### Task goal
Please reproduce the whole listing without altering anything.

### Data shown
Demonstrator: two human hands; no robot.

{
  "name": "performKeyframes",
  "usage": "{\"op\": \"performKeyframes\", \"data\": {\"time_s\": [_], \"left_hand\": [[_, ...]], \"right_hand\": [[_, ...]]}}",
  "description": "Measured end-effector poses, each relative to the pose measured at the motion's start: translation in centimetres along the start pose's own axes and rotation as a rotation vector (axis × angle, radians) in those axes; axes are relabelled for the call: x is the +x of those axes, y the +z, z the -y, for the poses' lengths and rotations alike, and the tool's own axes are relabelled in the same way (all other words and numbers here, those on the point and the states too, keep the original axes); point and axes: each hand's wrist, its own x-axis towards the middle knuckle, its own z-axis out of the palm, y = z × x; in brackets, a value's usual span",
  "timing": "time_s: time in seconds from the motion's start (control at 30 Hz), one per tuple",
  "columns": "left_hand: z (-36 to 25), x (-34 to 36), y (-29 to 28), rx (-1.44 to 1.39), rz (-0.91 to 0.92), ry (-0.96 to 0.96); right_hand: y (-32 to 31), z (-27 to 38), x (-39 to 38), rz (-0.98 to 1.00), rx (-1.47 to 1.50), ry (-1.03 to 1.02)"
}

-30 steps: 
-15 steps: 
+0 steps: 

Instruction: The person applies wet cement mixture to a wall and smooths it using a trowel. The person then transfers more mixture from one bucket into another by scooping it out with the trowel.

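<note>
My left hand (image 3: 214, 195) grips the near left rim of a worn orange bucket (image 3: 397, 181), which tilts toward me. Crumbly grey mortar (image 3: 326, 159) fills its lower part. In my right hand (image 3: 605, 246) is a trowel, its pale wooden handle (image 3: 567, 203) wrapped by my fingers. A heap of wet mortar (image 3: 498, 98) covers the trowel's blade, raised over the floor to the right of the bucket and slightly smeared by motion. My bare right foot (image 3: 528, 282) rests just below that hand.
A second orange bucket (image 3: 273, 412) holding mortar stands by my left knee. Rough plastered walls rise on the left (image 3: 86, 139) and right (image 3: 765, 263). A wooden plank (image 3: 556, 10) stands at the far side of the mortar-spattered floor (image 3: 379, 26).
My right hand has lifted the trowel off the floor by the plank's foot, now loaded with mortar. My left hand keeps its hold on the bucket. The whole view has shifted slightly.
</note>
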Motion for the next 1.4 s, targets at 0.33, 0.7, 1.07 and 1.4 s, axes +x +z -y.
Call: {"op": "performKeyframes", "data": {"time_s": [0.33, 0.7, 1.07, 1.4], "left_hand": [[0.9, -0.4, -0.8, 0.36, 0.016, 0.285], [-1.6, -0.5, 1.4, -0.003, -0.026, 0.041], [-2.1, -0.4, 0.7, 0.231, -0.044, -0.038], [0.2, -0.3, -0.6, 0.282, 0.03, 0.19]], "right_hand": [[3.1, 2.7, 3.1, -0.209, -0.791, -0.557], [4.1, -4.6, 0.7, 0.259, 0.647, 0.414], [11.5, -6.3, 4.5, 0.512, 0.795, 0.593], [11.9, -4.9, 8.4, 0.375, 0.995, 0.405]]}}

### Expected answer
Demonstrator: two human hands; no robot.

{
  "name": "performKeyframes",
  "usage": "{\"op\": \"performKeyframes\", \"data\": {\"time_s\": [_], \"left_hand\": [[_, ...]], \"right_hand\": [[_, ...]]}}",
  "description": "Measured end-effector poses, each relative to the pose measured at the motion's start: translation in centimetres along the start pose's own axes and rotation as a rotation vector (axis × angle, radians) in those axes; axes are relabelled for the call: x is the +x of those axes, y the +z, z the -y, for the poses' lengths and rotations alike, and the tool's own axes are relabelled in the same way (all other words and numbers here, those on the point and the states too, keep the original axes); point and axes: each hand's wrist, its own x-axis towards the middle knuckle, its own z-axis out of the palm, y = z × x; in brackets, a value's usual span",
  "timing": "time_s: time in seconds from the motion's start (control at 30 Hz), one per tuple",
  "columns": "left_hand: z (-36 to 25), x (-34 to 36), y (-29 to 28), rx (-1.44 to 1.39), rz (-0.91 to 0.92), ry (-0.96 to 0.96); right_hand: y (-32 to 31), z (-27 to 38), x (-39 to 38), rz (-0.98 to 1.00), rx (-1.47 to 1.50), ry (-1.03 to 1.02)"
}

-30 steps: 
-15 steps: 
+0 steps: 

Instruction: The person applies wet cement mixture to a wall and smooths it using a trowel. The person then transfers more mixture from one bucket into another by scooping it out with the trowel.

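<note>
My left hand (image 3: 214, 195) grips the near left rim of a worn orange bucket (image 3: 397, 181), which tilts toward me. Crumbly grey mortar (image 3: 326, 159) fills its lower part. In my right hand (image 3: 605, 246) is a trowel, its pale wooden handle (image 3: 567, 203) wrapped by my fingers. A heap of wet mortar (image 3: 498, 98) covers the trowel's blade, raised over the floor to the right of the bucket and slightly smeared by motion. My bare right foot (image 3: 528, 282) rests just below that hand.
A second orange bucket (image 3: 273, 412) holding mortar stands by my left knee. Rough plastered walls rise on the left (image 3: 86, 139) and right (image 3: 765, 263). A wooden plank (image 3: 556, 10) stands at the far side of the mortar-spattered floor (image 3: 379, 26).
My right hand has lifted the trowel off the floor by the plank's foot, now loaded with mortar. My left hand keeps its hold on the bucket. The whole view has shifted slightly.
</note>
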Motion for the next 1.4 s, targets at 0.33, 0.7, 1.07 and 1.4 s, axes +x +z -y.
Call: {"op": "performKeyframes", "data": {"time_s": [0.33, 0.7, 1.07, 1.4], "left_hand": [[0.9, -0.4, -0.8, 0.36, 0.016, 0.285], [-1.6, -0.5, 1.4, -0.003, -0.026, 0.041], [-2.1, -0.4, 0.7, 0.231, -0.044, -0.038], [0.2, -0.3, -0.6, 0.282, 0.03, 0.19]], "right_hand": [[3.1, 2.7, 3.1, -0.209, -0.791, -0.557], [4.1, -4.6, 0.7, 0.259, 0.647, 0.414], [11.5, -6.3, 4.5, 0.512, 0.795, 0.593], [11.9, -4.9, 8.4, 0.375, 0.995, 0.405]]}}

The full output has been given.